十九、悪党(5)

 次に来たのは宋屯長だ。
「最近、水あたりを防ぐお守りの銀貨を紛失した者に、新しいものを配っていらっしゃいますね。」
「はい。」
「普通に水筒の中に入れていて紛失したにしては、人数が多すぎるとは思いませんか?」
「思うね。みんなスゲエなと感心してた。どうやって失くしたんだろう。奇術じゃねえかってな。ギャハハハ。」
「これは問題ですよ。使い込んだか、失くしていないのに失くしたと申告して騙し取ったか。いずれにしても、放っておいていい問題じゃありません。」
「そのとおり。放っておいていい問題じゃありませんね、宋屯長。」
こう言うとニコッと笑った。
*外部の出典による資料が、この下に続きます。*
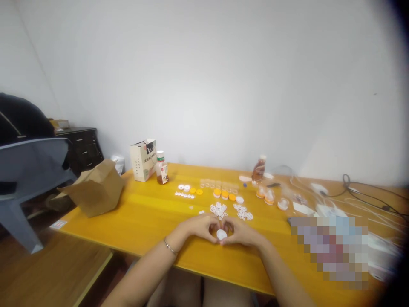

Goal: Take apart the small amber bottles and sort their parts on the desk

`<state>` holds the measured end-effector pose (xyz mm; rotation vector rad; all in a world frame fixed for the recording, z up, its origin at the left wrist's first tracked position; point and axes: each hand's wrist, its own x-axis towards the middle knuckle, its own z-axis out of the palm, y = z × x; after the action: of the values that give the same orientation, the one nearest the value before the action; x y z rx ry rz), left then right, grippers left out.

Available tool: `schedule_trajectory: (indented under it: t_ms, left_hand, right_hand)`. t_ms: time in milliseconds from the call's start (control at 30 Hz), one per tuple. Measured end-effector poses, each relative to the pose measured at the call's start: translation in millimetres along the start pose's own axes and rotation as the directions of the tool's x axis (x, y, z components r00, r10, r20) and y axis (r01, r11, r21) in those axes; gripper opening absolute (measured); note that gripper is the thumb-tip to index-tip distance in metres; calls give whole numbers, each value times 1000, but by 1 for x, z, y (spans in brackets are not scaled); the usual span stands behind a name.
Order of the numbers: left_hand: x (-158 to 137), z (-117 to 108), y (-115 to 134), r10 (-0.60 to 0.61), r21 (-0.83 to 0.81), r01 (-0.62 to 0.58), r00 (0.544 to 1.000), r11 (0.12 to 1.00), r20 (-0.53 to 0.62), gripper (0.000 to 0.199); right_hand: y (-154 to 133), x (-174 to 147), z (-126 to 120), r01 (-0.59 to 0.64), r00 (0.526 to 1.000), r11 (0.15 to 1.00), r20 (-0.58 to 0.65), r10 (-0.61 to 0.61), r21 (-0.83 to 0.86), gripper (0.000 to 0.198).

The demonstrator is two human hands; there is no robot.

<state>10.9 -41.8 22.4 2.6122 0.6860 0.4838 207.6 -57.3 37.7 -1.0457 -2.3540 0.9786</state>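
A small white round cap (pixel 221 234) is held between my two hands close to the front of the wooden table. From the left, my left hand (pixel 205 227) curls its fingers against the cap's edge. My right hand (pixel 240 232) closes on it from the other side, thumb at the near rim. Just beyond the fingers lie a pile of white rings (pixel 218 209) and a second ring pile (pixel 243 212). Behind these stand orange-topped lids (pixel 224 195) and a white lid (pixel 239 199) in a row. Fine detail is blurred.
Clear cups (pixel 230 187), yellow discs (pixel 196 192) and small white pieces (pixel 184 195) lie farther back. A brown paper bag (pixel 96 187), carton (pixel 143 160) and drink bottle (pixel 162 168) stand left. Another bottle (pixel 258 168), cables (pixel 361 196) and a pixelated patch are right.
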Motion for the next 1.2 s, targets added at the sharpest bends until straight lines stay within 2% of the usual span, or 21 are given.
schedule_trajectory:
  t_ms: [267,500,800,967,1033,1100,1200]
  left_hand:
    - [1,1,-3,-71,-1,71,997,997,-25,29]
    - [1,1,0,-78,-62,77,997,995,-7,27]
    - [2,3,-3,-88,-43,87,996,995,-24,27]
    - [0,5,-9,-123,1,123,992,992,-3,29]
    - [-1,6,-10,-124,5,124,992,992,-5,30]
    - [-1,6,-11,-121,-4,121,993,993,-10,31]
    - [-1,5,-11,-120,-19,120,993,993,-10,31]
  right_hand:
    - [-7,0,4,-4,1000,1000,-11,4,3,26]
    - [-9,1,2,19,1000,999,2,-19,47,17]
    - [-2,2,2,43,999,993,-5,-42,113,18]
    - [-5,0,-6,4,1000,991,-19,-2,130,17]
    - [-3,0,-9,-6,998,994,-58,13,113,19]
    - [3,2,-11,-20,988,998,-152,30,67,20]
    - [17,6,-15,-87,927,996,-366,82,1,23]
宋屯長はしずしずと退出した。
 俺はちょっと不思議だなと思って隊長に質問してみた。
「あのお、黄屯長と宋屯長は似たようなことを言いに来たのに、どうして黄屯長のことは叱って宋屯長には優しく言うんですか?」
「黄さん面白えんだよ。ふつうに優しく言ってもつまんなそうな顔するのによ、怒らせるとすげえ頑張ってくれんの。しかも、馬鹿とかぼんくらとか言われると、怒りながらもちらっと嬉しそうな顔してると思わねえ? 面白えよなあ。俺あの人大好き。」
そう言われればそうだ。黄屯長は口汚く面罵されてもいつまでもネチネチと恨むような性格ではない。発奮してバリっと仕事を仕上げた後に一言お褒めの言葉でももらえれば、スカっと満足する人だ。口の悪い隊長とは波長が合うのかもしれない。
 次に現れたのは陳屯長だ。
「また一体なんの悪戯いたずらを始めたんですか?」
呆れたような表情で銀貨の入った包みを隊長に渡す。
「不正に騙し取った隊員から回収した分です。全部で十二枚あります。」
「ギャハハハ、みんなやってくれるよなあ。およそ四人に一人がワルってわけだ。恐れ入ったね。」
「どう処分しますか?」
「処分? う~ん、これは俺が個人的にやってるものなんでねえ。陳さん、これを回収する時に『こんなこと人としてだめだよ』って言っといてくれたでしょ?」
「怒鳴りつけてぶっとばして来ました。」
「じゃ充分です。お疲れ様でした。」
「十二人ぶっとばすのは重労働でしたよ。」
按摩あんまでも致しましょう。」
こう言って隊長は陳屯長の肩や腕をモミモミする。陳屯長は当然のように偉そうに按摩を受ける。そして偉そうに説教を始める。
「それにしても、あなたの金銭の扱い方は目に余る。」
隊長はしおらしく按摩を続ける。